The labor action was the first nationwide strike of any union there in more than 55 years. Organizers of the one-day work stoppage said 3,000 workers put down their tools in Geneva, while hundreds stopped work at major construction facilities in Zurich, Basel, Bern, Lucerne, and eastern Switzerland.

Last March 10,000 construction workers demonstrated in the nation’s capital, Bern, to demand a contract with a reduction in the retirement age. They threatened to call a national strike for April 3, which was averted when the employers’ Swiss Construction Federation (SCF) made a last minute deal to lower the retirement age to 60. The unions say the bosses reneged on the agreement when SCF director Daniel Lehmann claimed that a downturn in the economy meant that pensions for the earlier retirement would have to be decreased. Workers have threatened to escalate their strike activity if no progress is made.

For years construction workers have demanded an earlier retirement age because many do not last until age 65 due to the brutal working conditions. Half of the workers in the industry either die before retirement or fall seriously ill before reaching that age.

Many construction workers in Switzerland come from other countries, including Albania, Germany, Italy, Portugal, Spain, Turkey, and Yugoslavia. A union rally in the local hall in Zurich heard speeches in several languages.
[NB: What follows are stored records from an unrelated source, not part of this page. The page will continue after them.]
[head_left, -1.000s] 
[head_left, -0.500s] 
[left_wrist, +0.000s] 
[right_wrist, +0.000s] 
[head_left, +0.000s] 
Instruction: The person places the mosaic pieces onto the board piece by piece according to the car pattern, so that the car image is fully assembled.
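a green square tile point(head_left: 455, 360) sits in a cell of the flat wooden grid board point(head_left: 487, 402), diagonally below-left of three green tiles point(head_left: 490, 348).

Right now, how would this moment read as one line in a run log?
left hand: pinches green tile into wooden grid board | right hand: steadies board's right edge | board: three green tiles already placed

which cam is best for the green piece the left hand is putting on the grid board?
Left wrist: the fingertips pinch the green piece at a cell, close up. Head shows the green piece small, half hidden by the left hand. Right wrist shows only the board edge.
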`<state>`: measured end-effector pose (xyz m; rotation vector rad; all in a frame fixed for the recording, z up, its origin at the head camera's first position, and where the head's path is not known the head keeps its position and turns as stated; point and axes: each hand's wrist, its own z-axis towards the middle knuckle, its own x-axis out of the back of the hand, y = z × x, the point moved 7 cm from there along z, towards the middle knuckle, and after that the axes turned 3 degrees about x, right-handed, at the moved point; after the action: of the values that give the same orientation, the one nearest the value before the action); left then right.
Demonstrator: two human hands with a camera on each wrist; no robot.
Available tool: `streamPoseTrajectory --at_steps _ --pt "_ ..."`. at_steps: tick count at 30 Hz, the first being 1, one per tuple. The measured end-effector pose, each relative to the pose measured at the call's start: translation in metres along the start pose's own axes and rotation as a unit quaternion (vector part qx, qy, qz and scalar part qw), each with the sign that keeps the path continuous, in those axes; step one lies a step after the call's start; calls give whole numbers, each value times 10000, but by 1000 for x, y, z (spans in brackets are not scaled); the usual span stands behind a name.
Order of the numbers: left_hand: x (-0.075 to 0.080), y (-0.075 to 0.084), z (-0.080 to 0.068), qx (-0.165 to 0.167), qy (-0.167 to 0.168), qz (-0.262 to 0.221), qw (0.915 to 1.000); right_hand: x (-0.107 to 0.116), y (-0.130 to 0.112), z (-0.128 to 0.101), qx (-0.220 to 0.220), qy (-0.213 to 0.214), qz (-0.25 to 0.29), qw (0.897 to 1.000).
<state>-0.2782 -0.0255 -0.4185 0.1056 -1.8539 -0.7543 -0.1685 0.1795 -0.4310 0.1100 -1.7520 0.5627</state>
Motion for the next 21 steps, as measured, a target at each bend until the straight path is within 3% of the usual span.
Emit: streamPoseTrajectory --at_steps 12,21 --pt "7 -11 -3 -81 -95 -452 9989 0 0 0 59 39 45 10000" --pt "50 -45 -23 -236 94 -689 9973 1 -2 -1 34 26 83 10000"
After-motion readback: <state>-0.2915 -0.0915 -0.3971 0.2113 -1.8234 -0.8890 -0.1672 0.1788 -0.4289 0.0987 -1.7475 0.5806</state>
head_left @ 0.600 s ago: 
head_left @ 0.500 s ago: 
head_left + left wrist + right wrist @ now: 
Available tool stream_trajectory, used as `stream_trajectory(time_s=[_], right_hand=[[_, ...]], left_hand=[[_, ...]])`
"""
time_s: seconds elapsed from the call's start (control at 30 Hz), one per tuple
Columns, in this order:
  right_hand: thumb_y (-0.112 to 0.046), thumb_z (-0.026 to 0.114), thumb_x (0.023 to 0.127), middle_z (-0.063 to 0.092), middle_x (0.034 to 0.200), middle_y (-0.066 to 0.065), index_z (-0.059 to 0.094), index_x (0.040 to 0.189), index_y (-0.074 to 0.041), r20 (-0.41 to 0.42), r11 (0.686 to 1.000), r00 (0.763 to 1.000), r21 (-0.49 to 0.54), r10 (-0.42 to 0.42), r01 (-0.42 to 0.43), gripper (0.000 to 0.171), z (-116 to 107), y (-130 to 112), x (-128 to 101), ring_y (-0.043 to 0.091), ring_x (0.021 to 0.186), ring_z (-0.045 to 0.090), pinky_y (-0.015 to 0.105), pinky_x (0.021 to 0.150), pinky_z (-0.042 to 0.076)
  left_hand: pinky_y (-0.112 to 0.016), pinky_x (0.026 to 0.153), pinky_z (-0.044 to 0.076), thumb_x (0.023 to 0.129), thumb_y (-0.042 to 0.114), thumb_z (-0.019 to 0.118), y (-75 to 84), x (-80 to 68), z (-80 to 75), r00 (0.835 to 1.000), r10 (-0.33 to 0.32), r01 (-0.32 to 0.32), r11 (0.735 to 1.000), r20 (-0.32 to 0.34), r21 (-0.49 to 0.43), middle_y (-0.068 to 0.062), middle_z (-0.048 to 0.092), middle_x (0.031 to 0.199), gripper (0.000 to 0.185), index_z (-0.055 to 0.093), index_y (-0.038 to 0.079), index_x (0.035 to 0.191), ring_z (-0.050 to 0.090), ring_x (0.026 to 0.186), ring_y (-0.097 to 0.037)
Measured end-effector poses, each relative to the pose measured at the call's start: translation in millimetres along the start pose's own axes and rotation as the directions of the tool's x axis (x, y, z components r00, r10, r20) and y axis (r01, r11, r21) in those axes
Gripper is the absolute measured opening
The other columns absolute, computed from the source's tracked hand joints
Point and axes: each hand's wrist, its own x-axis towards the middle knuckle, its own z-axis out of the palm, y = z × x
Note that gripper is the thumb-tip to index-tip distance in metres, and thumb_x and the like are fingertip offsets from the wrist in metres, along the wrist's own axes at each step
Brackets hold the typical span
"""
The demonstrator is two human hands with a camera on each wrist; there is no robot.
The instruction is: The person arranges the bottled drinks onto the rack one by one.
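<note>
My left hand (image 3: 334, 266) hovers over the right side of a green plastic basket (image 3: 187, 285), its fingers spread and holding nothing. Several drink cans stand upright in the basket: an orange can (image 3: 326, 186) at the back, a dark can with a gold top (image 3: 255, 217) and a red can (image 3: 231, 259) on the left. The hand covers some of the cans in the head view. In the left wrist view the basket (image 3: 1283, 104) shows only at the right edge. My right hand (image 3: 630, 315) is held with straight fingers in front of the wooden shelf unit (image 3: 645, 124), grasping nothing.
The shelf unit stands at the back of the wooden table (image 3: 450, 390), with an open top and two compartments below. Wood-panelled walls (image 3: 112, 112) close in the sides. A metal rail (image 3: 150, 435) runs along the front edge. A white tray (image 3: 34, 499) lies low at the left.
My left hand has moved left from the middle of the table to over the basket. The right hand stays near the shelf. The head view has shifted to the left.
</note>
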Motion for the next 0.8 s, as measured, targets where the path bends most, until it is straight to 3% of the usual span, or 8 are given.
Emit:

The construction workers’ protest is part of an increase in labor actions in Switzerland, puncturing its image as a country with "peaceful labor relations." On November 1 thousands of public workers marched in the streets of Bern to protest regional cutbacks. Postal workers have threatened to strike against plans to chop 2,500 jobs around the country, while telecommunications and retail workers are reportedly preparing for work stoppages later in November.